A corte europeia deu provimento ao pedido de desindexação, independentemente da manutenção do conteúdo no site de origem, pois, pelo decurso do tempo, aquela informação havia se tornado inadequada, irrelevante ou excessiva, reconhecendo, pois, que a atividade exercida pelos provedores de buscas tem grande efeito sobre direitos fundamentais à privacidade e à proteção de dados pessoais dos indivíduos.
O caso em discussão no Brasil, no entanto, trata de uma disputa sobre a transmissão de um programa da TV Globo a respeito de um crime ocorrido na década de 1950 e tem contornos diferentes e mais extensos.
Algranti Filho, advogado da família Curi, defende que o cerne do direito ao esquecimento está no processo desde o início e que é irrelevante que tenha sido trazido nominalmente à tona.

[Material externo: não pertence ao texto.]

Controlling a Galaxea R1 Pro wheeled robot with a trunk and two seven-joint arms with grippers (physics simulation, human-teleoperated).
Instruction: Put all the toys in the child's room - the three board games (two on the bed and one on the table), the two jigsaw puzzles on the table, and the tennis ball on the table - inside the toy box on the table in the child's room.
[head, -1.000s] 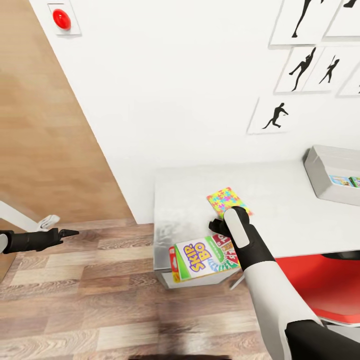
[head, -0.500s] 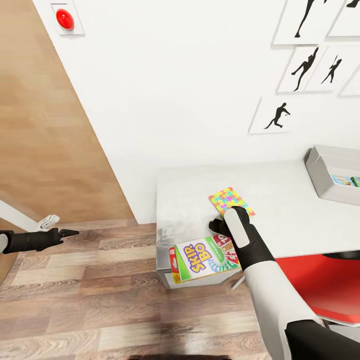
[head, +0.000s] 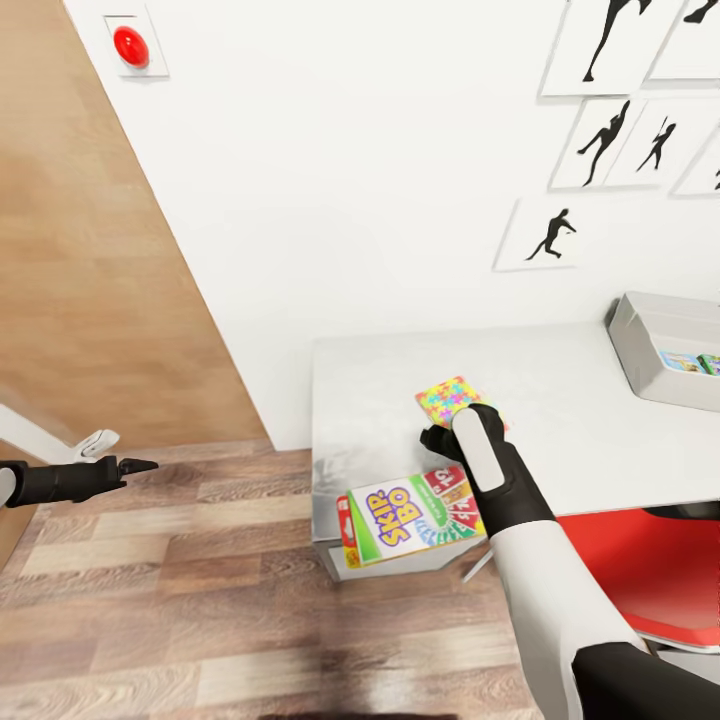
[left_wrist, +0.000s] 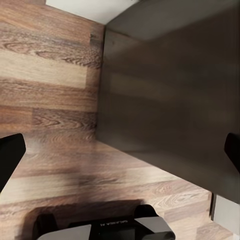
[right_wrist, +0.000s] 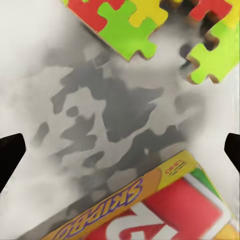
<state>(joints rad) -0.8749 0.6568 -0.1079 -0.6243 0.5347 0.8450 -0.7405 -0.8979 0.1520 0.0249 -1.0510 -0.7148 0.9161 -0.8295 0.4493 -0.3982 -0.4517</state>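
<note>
- The table (head: 600, 420) stands against the white wall.
- The toy box (head: 640, 360) sits at its far right end.
- The SKIP BO board game (head: 405, 512) overhangs the near edge.
- The jigsaw puzzle (head: 445, 397) lies just behind.
- The right gripper (head: 440, 442) hovers between them; the right wrist view shows its fingertips (right_wrist: 10, 155) spread wide around nothing.
- The left gripper (head: 135, 465) hangs over the floor (left_wrist: 50, 100), jaws wide in the left wrist view.

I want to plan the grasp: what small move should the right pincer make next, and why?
Probably advance a little toward the jigsaw puzzle. The right pincer is open over bare table, between the puzzle and the SKIP BO box, closing on neither.
</note>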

Diz ainda que a desindexação não é a causa da tese, mas um efeito dela e que a família da vítima não busca a destruição de uma fonte que narra um fato verídico, mas a proteção da saúde mental de seus membros, evitando que a memória traumática do crime seja revisitada após novas divulgações pela mídia.
"Não pedimos desindexação. Nunca pedimos liminar para o programa não ser exibido. Por ser um crime que envolve pessoas anônimas, cujo nome só foi alçado pela tragédia e não pertencem à memória nacional, dizemos que elas têm direito a se preservar, a se manterem saudáveis", diz Algranti Filho.
Apenas a título de curiosidade, a TV Globo não veiculou o programa que reconstituiria o assassinato de Daniela Perez a pedido de sua mãe, Glória Perez, acontecido no ano de 1992.
Posteriormente, a novelista ajuizou pedido de indenização por danos morais e materiais em razão de reportagem exibida pela Rede Record sobre o assassinato, sem sucesso.
A reportagem, exibida em 2012, veiculava uma entrevista com o condenado pelo homicídio, o que, para a escritora, significaria tão somente especulação com claro objetivo de auferir lucro. Segundo os autos, a versão contada pelo assassino teria violado a honra de Daniella e, além disso, houve a divulgação de imagens privadas, sem autorização e sem qualquer contexto com a notícia.
O pedido de indenização foi negado em primeira e segunda instância. No STJ, o relator votou para dar parcial provimento ao recurso, reconhecendo apenas o dano moral relativo ao uso indevido da imagem da atriz. Mas o voto foi vencido.
Retomando o caso Aída Curi, também não nos parece que este seja um bom caso para o STF se debruçar e discutir tão complexo tema. É uma ação formulada em bases estranhas ao direito ao esquecimento; diz respeito à televisão, não tem nada que ser removido, desindexado, nada relacionado com a internet. O direito ao esquecimento merece, por sua complexidade e nuances, um denso debate, dentro de um caso concreto pertinente.